Трикси побледнела. Эта мысль не приходила ей в голову. Но она не могла изменить того, что случилось. Не могла воспрепятствовать ни своему похищению, ни последующим событиям. Что ему, черт побери, нужно от нее? Чтобы она ползала перед ним на коленях, вымаливая прощение?
— Я могла и от тебя забеременеть, — холодно возразила она.
— Ах ты, стерва, — прошипел он так тихо, что она скорее угадала, чем услышала адресованное ей оскорбление.
— Похоже, мы зашли в тупик? — Она вскинула на него взгляд, дерзкий и вызывающий.
— Отправляйся в постель.
Отрывистые, жесткие, бескомпромиссные слова. Трикси в бешенстве стукнула бутылкой о край стола, осколки разлетелись по всей комнате.
— Иди и возьми меня, — прорычала она злобно, наставив на него зазубренный обломок бутылочного горлышка. Ее глаза метали молнии.
— Господи Иисусе, — выдохнул Паша, шокированный столь невероятным зрелищем. Ее взрывная реакция несколько остудила его ярость, и он в примирительном жесте поднял руки. — Расслабься, — пробормотал он как можно спокойнее. — Просто расслабься и отдохни.
— Я не могу расслабиться, — заметила она. — У меня такое ощущение, будто я опять оказалась в плену. — Она вложила в слово «опять» всю силу своего презрения. — Угроза мужчины, пожелавшего обладать мною силой, не может не беспокоить меня. Более того, я намерена заставить тебя заплатить мне за нанесенные оскорбления. Для разнообразия.

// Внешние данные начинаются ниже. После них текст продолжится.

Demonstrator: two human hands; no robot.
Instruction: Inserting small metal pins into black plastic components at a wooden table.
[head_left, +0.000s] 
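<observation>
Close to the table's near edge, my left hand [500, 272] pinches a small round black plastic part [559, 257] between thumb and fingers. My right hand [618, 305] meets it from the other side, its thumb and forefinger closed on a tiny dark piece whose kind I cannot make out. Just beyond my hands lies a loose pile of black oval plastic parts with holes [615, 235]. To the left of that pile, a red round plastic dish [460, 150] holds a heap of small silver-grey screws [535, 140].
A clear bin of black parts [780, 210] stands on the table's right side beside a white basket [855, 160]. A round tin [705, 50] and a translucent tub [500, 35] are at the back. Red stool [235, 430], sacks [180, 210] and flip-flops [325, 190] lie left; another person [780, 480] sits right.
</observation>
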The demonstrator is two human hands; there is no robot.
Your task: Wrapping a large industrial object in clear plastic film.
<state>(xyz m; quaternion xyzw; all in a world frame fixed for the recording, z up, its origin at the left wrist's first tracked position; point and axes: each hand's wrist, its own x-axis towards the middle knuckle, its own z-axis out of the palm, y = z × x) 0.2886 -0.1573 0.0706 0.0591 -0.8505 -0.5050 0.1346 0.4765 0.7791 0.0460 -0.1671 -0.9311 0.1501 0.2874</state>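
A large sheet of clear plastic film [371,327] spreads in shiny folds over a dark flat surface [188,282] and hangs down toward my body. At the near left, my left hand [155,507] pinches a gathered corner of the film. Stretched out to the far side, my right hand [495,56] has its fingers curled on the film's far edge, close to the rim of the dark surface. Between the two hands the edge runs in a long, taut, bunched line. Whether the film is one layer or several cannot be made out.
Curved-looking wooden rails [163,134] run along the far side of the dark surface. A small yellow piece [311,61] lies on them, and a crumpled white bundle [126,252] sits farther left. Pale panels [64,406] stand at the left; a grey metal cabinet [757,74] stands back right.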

Пока она говорила, на его губах играла слабая улыбка, а когда она закончила, он уже улыбался во весь рот. Злые огоньки в глазах погасли.
— Я что-то не так сказал?
— Как ты проницателен, — прошептала Трикси, прищурившись.
— Ты полагаешь, я не должен злиться?
— Во всяком случае, не на меня. Свое оружие она еще не опустила.
— А что, если я сдамся, — промолвил Паша мягко, опасаясь, как бы она не поранилась бутылкой, — ты это положишь?
— Прежде извинись, — сказала она тихо, но решительно.
— За что? — не без досады спросил Паша.
— За то, что оскорбил меня.
— Ты была с ним в одной постели.
Паша упрямо стиснул челюсти, сверля ее взглядом.
— Извинись. — Она гневно сверкнула глазами.
— А если извинюсь?
— Мне не придется тебя убивать, — ответила она с сарказмом.
Паша неожиданно расхохотался, сотрясаясь от смеха, побрел к кровати и рухнул на нее.
— Не вижу в этом ничего смешного, — обиженно заметила Трикси, осторожно отложив бутылку.
Лежа на спине, Паша широко раскинул руки и улыбнулся ей:
— Иди ко мне.
— Ты должен извиниться. — Она не собиралась сдаваться.
— В самом деле? Трикси кивнула. Паша нахмурился:
— Это что, так важно?
Ее ноздри затрепетали, и она кивнула.
— Тогда прошу прощения, — сказал он спокойно. — За ошибочность суждения и за грубость. — «Хуссейн все равно мертв», — подумал он удовлетворенно. — Теперь ты довольна? — Он пожирал взглядом обольстительную женщину, стоявшую в своей прекрасной наготе среди сверкающих осколков стекла.
— Да, спасибо. Принимай меня такой, как я есть. А не хочешь — скатертью дорога.
— Предпочту принять! — Эта женщина непредсказуема, даже грозилась убить его. С другой стороны, расставаться с ней в его намерения не входило. Ни при каких обстоятельствах. — Весь пол в осколках, — сказал он, сев на постели. — Позволь перенести тебя.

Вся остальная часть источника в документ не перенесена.